§ PROVIDED DATA
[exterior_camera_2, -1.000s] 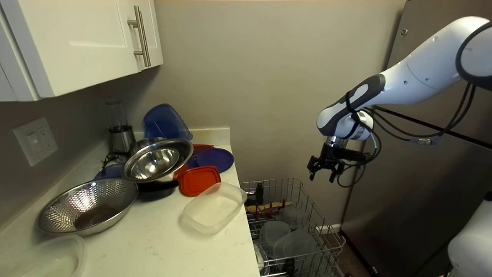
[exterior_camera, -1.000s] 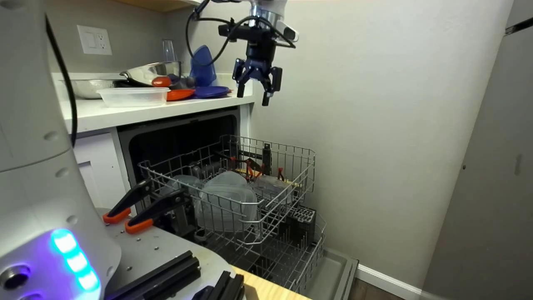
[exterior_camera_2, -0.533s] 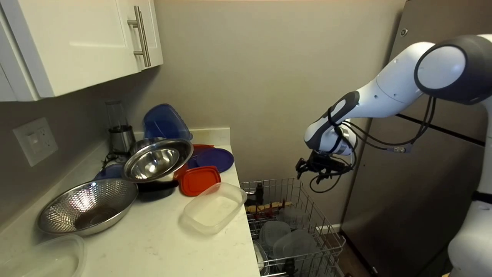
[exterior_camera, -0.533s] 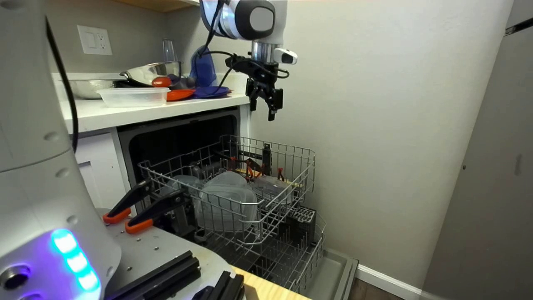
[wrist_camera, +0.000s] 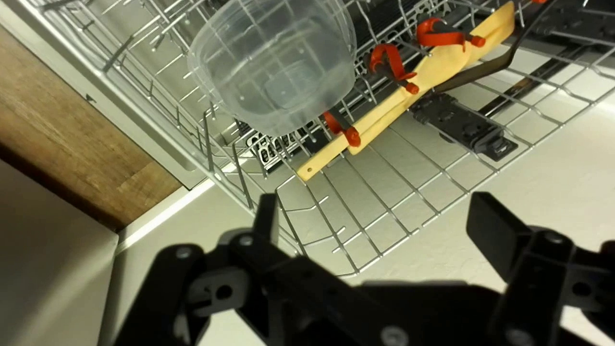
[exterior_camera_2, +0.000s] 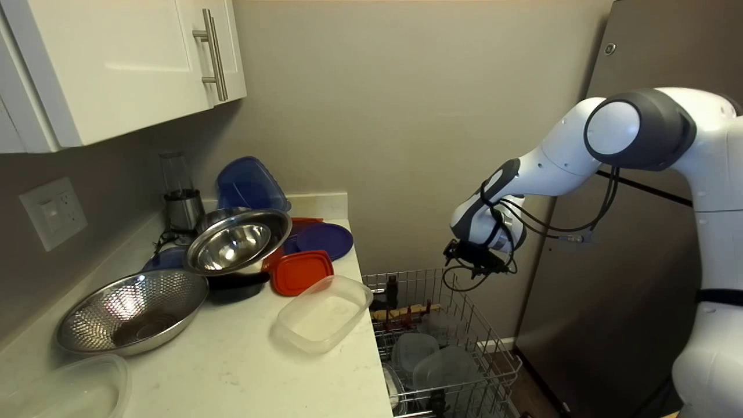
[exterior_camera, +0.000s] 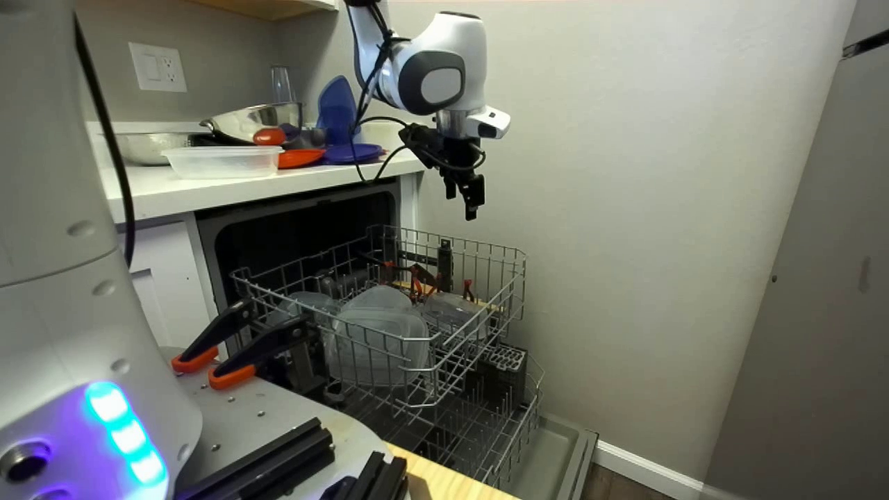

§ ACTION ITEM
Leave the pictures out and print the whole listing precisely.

§ ANSWER FOR THIS EXERCISE
[exterior_camera_2, -1.000s] 
[exterior_camera, -1.000s] 
[exterior_camera_2, -0.533s] 
[exterior_camera, -0.533s] 
[wrist_camera, +0.000s] 
[exterior_camera_2, +0.000s] 
[exterior_camera, +0.000s] 

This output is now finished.